◆ AIM OF THE TASK
Pictures stay out; please output the remaining data exactly.

◆ RECORDED DATA
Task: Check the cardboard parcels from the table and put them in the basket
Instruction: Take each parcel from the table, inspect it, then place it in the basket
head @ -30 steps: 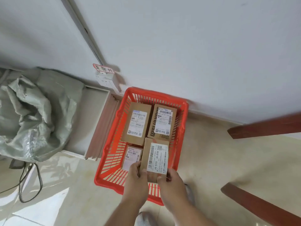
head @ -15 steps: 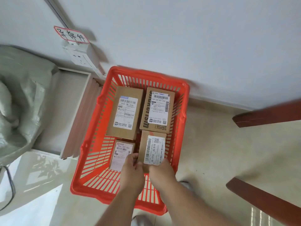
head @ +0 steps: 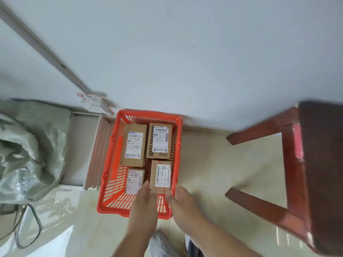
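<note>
A red plastic basket (head: 177, 145) stands on the floor against the wall and holds several labelled cardboard parcels. Two larger parcels (head: 132, 145) (head: 159, 141) lie at the back and a small one (head: 134, 180) at the front left. The front-right parcel (head: 161, 176) lies label up in the basket. My left hand (head: 144, 201) touches its near left corner with straight fingers. At the parcel's near right corner, my right hand (head: 181, 200) has relaxed fingers and is not curled round it.
A dark red wooden table (head: 319, 164) with slanting legs fills the right side. A green woven sack (head: 27, 154) lies at the left beside flat boards (head: 92, 145). A power strip (head: 94, 104) sits by the wall, a black cable (head: 27, 229) on the tiles, and my shoe (head: 161, 245) below.
Both hands lowered the front-right parcel into the basket and loosened their grip on it. The view pulled back and swung right, bringing the table in.
</note>
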Action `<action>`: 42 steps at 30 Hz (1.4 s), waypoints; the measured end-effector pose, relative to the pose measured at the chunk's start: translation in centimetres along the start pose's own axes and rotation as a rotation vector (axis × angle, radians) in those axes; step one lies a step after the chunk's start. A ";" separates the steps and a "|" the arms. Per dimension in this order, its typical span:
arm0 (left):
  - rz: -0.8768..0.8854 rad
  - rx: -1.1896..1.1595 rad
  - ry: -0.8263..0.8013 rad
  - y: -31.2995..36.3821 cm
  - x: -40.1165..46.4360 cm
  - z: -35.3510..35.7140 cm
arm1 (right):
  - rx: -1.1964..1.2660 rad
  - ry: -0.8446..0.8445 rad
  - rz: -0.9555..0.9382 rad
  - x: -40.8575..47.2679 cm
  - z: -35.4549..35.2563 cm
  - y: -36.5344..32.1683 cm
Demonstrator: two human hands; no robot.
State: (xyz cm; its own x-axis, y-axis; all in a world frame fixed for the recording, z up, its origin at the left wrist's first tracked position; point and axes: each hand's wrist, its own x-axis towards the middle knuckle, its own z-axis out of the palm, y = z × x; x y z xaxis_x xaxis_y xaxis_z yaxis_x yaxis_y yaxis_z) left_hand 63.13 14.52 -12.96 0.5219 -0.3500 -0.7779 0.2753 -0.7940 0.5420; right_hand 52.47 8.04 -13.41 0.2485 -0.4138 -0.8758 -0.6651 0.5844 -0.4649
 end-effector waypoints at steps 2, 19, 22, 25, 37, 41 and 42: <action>0.045 0.017 -0.039 4.7 -5.7 -0.4 | 0.030 -0.028 -0.034 -4.9 -2.4 -3.3; 0.369 0.023 -0.135 20.1 -34.0 1.7 | 0.151 0.244 -0.289 -35.0 -19.9 -11.3; 0.401 0.004 -0.158 20.8 -36.4 4.9 | 0.231 0.305 -0.290 -38.4 -23.5 -10.4; 0.432 0.015 -0.175 21.3 -38.4 8.9 | 0.276 0.346 -0.310 -40.2 -27.9 -8.2; 0.346 0.051 -0.124 19.5 -45.5 31.0 | 0.354 0.281 -0.286 -39.3 -50.7 6.4; 0.337 0.053 -0.105 19.2 -47.4 36.2 | 0.349 0.297 -0.273 -39.0 -57.0 9.4; 0.343 0.070 -0.099 19.1 -47.6 37.0 | 0.355 0.299 -0.274 -39.0 -58.0 9.8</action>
State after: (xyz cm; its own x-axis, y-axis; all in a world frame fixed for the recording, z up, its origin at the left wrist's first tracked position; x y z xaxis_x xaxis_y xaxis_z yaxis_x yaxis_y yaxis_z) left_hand 13.64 -2.39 22.65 0.4927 -0.6454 -0.5837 0.0402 -0.6531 0.7562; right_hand -4.60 -10.52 23.75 0.1337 -0.7344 -0.6654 -0.3121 0.6061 -0.7316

◆ RESPONSE AREA
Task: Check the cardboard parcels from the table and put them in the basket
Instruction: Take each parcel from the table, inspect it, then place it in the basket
head @ -30 steps: 
head @ -15 steps: 
head @ +0 steps: 
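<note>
A red plastic basket (head: 177, 145) stands on the floor against the wall and holds several labelled cardboard parcels. Two larger parcels (head: 132, 145) (head: 159, 141) lie at the back and a small one (head: 134, 180) at the front left. The front-right parcel (head: 161, 176) lies label up in the basket. My left hand (head: 144, 201) touches its near left corner with straight fingers. At the parcel's near right corner, my right hand (head: 181, 200) has relaxed fingers and is not curled round it.
A dark red wooden table (head: 319, 164) with slanting legs fills the right side. A green woven sack (head: 27, 154) lies at the left beside flat boards (head: 92, 145). A power strip (head: 94, 104) sits by the wall, a black cable (head: 27, 229) on the tiles, and my shoe (head: 161, 245) below.
Both hands lowered the front-right parcel into the basket and loosened their grip on it. The view pulled back and swung right, bringing the table in.
</note>
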Action `<action>`: 42 steps at 30 Hz (1.4 s), waypoints; the measured end-effector pose, relative to the pose measured at the chunk's start: translation in centimetres along the start pose's own axes and rotation as a rotation vector (axis × angle, radians) in those axes; step one lies a step after the chunk's start. A ";" separates the steps and a "|" the arms. Per dimension in this order, its typical span:
arm0 (left):
  - rz: -0.8768..0.8854 rad
  - rx: -1.1896..1.1595 rad
  - ry: -0.8263..0.8013 rad
  - y: -31.2995..36.3821 cm
  - x: -40.1165..46.4360 cm
  - z: -35.3510..35.7140 cm
arm1 (right):
  - rx: -1.1964..1.2660 rad
  - ry: -0.8446..0.8445 rad
  - rz: -0.9555..0.9382 rad
  - x: -40.8575..47.2679 cm
  - z: -35.4549..35.2563 cm
  - y: -36.5344..32.1683 cm
Demonstrator: two human hands; no robot.
State: (xyz cm; its own x-axis, y-axis; all in a world frame fixed for the recording, z up, its origin at the left wrist's first tracked position; point and axes: each hand's wrist, its own x-axis towards the middle knuckle, its own z-axis out of the palm, y = z × x; x y z xaxis_x xaxis_y xaxis_z yaxis_x yaxis_y yaxis_z) left_hand 63.13 14.52 -12.96 0.5219 -0.3500 -0.7779 0.2753 -0.7940 0.5420; right_hand 52.47 8.04 -13.41 0.2485 -0.4138 -0.8758 -0.6651 0.5844 -0.4649
 end-effector waypoints at steps 2, 19, 22, 25, 37, 41 and 42: <action>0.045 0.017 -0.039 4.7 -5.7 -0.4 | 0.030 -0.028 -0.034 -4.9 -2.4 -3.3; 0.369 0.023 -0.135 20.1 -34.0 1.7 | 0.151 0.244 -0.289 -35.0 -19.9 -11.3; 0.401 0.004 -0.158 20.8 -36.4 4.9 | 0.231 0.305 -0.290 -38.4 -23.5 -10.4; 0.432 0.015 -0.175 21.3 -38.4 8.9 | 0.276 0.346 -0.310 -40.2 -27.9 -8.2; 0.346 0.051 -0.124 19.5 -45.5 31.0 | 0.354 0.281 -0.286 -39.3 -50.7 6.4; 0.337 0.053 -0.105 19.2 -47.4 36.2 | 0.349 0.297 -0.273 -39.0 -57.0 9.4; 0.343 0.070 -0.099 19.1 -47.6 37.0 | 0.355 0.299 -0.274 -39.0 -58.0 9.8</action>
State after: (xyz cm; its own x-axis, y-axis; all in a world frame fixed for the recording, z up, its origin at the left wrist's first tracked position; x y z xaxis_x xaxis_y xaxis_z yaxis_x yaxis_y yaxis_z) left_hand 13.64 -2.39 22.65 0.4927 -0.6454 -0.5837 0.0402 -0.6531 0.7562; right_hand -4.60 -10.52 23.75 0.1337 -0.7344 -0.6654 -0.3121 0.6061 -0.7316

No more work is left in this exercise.